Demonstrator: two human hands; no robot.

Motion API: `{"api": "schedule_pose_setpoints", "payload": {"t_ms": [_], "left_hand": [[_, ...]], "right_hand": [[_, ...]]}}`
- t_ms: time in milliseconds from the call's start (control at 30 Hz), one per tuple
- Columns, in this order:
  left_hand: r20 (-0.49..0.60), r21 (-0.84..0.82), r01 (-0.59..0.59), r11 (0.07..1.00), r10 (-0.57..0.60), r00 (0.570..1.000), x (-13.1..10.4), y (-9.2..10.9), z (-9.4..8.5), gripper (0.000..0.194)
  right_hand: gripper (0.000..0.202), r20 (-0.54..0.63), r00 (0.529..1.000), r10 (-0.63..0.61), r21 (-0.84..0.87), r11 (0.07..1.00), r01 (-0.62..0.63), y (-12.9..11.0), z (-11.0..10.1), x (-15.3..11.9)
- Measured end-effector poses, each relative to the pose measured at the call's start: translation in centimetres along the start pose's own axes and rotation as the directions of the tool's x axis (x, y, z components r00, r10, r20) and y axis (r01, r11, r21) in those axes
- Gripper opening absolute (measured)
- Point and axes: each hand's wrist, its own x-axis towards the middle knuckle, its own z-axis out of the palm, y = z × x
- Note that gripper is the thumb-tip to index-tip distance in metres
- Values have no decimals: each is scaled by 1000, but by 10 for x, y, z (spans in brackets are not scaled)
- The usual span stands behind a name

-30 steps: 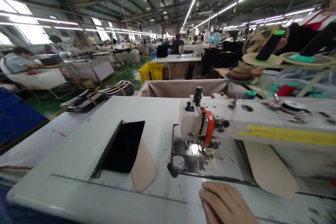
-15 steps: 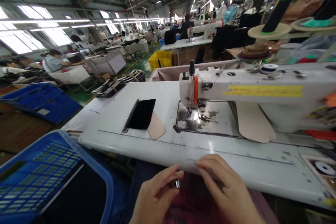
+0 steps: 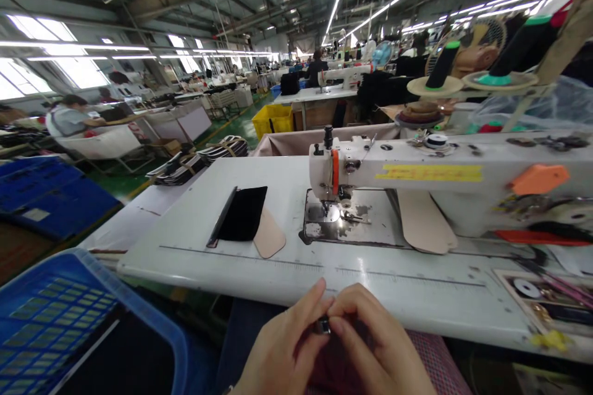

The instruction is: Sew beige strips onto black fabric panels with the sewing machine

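Note:
Over my lap, in front of the table edge, my left hand pinches a small shiny metal bobbin case between thumb and fingers. My right hand is right beside it, thumb and forefinger pinched together at the case's right side. Whatever lies between those right fingertips is too small to make out. Beyond my hands stands a white sewing machine on the white table. Left of its needle plate lies a black fabric piece with a dark strip along one edge, partly covering a beige panel.
A blue plastic basket with dark material is at my left. Another beige panel lies under the machine arm. A tray of small parts is set into the table at right. Black thread cones stand behind the machine.
My right hand has moved left to meet my left hand, closing the gap at the bobbin case. The head view has turned slightly right and tilted up.

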Motion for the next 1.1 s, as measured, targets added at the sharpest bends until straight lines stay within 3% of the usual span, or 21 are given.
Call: {"api": "schedule_pose_setpoints", "payload": {"t_ms": [67,167,300,433,633,800,900,1000,1100], "left_hand": [[-9,-169,146,975,-150,989,0,0,4,60],[-15,-443,298,846,-340,940,1,3,11,42],[33,-545,393,741,-449,893,5,7,12,35],[100,-526,450,722,-473,875,8,11,12,33],[135,-640,435,633,-464,875,11,11,17,36],[169,-638,470,610,-485,858,11,6,16,39],[158,-695,428,577,-459,874,12,5,18,33],[159,-750,401,526,-445,881,13,5,21,28],[181,-761,432,484,-480,858,13,4,23,30]], "right_hand": [[18,4,998,58,26,998,-58,2,1,2],[26,-45,980,196,115,975,-190,5,-1,2],[23,-17,969,246,127,962,-242,6,-4,4],[20,78,971,226,102,967,-233,7,-2,6],[28,-13,955,296,158,944,-290,11,-10,9],[18,141,951,274,154,943,-295,12,-9,11],[23,81,965,251,183,948,-262,15,-6,9],[27,4,939,343,352,879,-323,19,-5,8],[29,2,893,450,623,698,-353,21,-8,9]]}}
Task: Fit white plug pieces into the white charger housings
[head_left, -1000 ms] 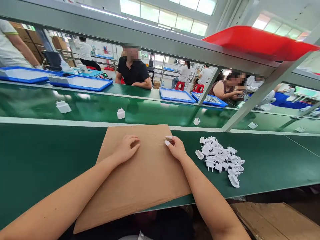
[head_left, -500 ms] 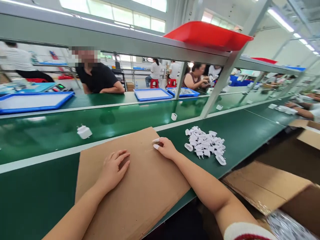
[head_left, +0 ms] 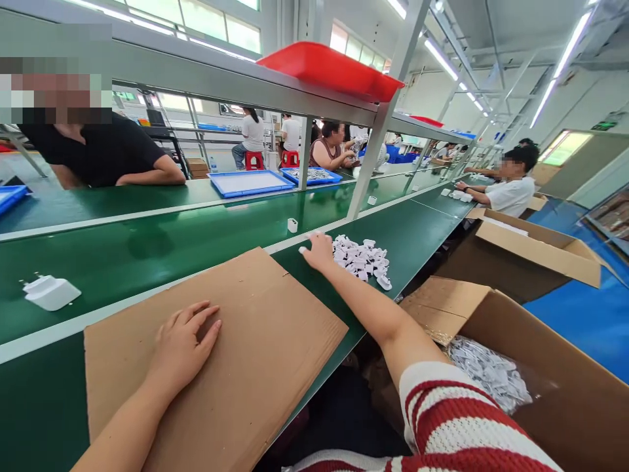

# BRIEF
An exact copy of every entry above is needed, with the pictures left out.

# SOLUTION
Demonstrator: two human hands; no robot.

Motion API: `{"api": "schedule_pose_setpoints", "payload": {"t_ms": [_], "left_hand": [[_, ...]], "right_hand": [[_, ...]]}}`
- t_ms: time in milliseconds from the call's start (control at 30 Hz), one per tuple
- Columns, in this order:
  left_hand: r20 (-0.49..0.60), r21 (-0.84..0.82), r01 (-0.59..0.59), r11 (0.07..1.00), r10 (-0.57..0.60), r00 (0.570..1.000), x (-13.1..10.4), y (-9.2..10.9), z (-9.4..8.5), gripper (0.000..0.194)
  right_hand: gripper (0.000..0.202), r20 (-0.54..0.63), r00 (0.529..1.000), r10 (-0.63..0.61), r21 (-0.84..0.87), r11 (0.07..1.00), r01 (-0.62..0.63), y (-12.9..11.0), z (-11.0..10.1), x (-15.3..11.9)
- Measured end-effector poses, each relative to the pose measured at the call's start: translation in centimetres along the start pose's own axes and rotation as the directions of the tool's x axis (x, y, z components r00, r10, r20) and y axis (r01, r11, r21) in those axes
- Gripper opening absolute (measured)
- Point and axes: each hand's wrist, its own x-axis towards the middle knuckle, its own z-axis out of the palm, y = z × x
- Note that gripper is the thumb-tip to index-tip distance in metres
- Values have no decimals: each is scaled by 1000, but by 10 for x, y, z (spans in brackets are not scaled)
- The usual span stands behind a name

-30 steps: 
-15 steps: 
+0 steps: 

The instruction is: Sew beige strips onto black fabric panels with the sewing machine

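Note:
Over my lap, in front of the table edge, my left hand pinches a small shiny metal bobbin case between thumb and fingers. My right hand is right beside it, thumb and forefinger pinched together at the case's right side. Whatever lies between those right fingertips is too small to make out. Beyond my hands stands a white sewing machine on the white table. Left of its needle plate lies a black fabric piece with a dark strip along one edge, partly covering a beige panel.
A blue plastic basket with dark material is at my left. Another beige panel lies under the machine arm. A tray of small parts is set into the table at right. Black thread cones stand behind the machine.
My right hand has moved left to meet my left hand, closing the gap at the bobbin case. The head view has turned slightly right and tilted up.
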
Motion for the next 1.1 s, as measured, targets added at the sharpest bends until straight lines stay within 3% of the usual span, or 21 are given.
Call: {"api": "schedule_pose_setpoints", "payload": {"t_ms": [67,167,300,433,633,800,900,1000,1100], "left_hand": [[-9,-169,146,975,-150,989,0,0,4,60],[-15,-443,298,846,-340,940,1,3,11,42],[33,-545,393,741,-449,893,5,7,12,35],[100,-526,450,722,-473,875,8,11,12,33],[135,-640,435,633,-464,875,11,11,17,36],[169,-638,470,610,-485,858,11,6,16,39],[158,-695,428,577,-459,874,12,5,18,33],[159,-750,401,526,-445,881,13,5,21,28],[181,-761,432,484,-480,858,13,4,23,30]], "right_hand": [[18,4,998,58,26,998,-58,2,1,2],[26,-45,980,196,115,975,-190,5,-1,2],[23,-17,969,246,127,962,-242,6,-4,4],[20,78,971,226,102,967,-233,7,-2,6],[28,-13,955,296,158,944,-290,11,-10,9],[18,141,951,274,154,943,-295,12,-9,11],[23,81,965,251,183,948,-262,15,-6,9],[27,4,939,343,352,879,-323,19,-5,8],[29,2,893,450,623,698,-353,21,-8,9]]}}
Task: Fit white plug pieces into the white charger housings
[head_left, -1000 ms] 
[head_left, -500 ms] 
[head_left, +0 ms] 

A complete answer has now been given to the exercise.